> YOUR GOAL: Don't include any picture when you restate the data word for word.

> DATA EXTRACT:
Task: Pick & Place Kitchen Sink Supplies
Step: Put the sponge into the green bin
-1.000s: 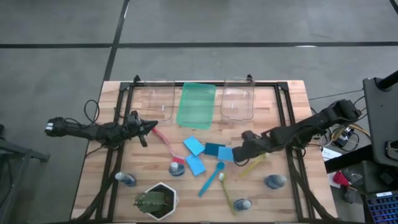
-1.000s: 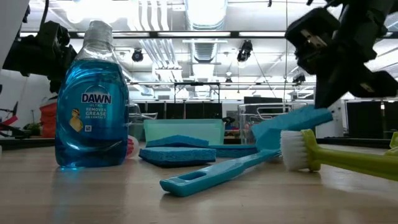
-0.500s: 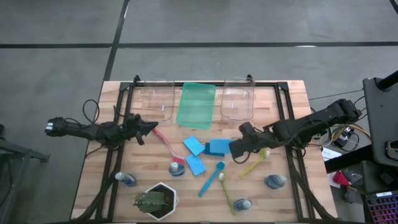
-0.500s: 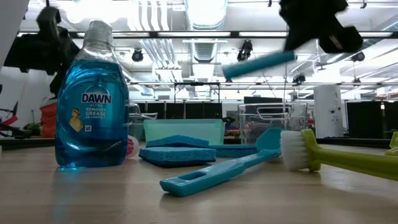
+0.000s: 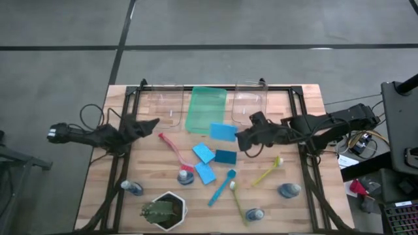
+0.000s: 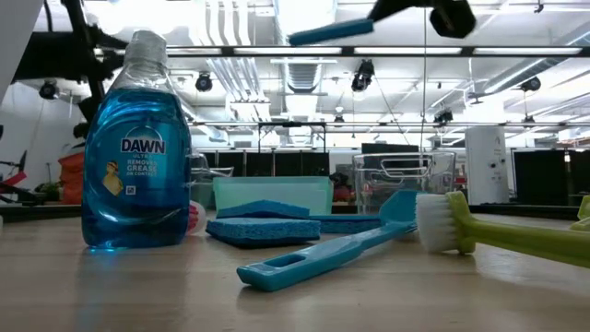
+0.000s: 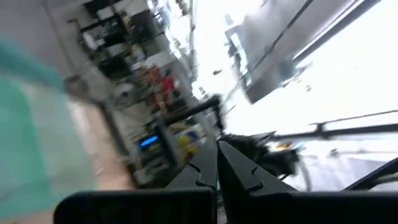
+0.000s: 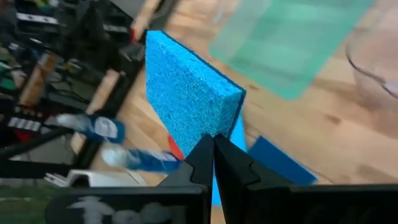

> PROBLEM SOLUTION:
Task: Pick & Place Kitchen Sink Supplies
Step: Put the sponge into the green bin
-1.000s: 
-1.000s: 
-0.500s: 
-0.500s: 
+0.000s: 
+0.000s: 
+0.000s: 
+0.000s: 

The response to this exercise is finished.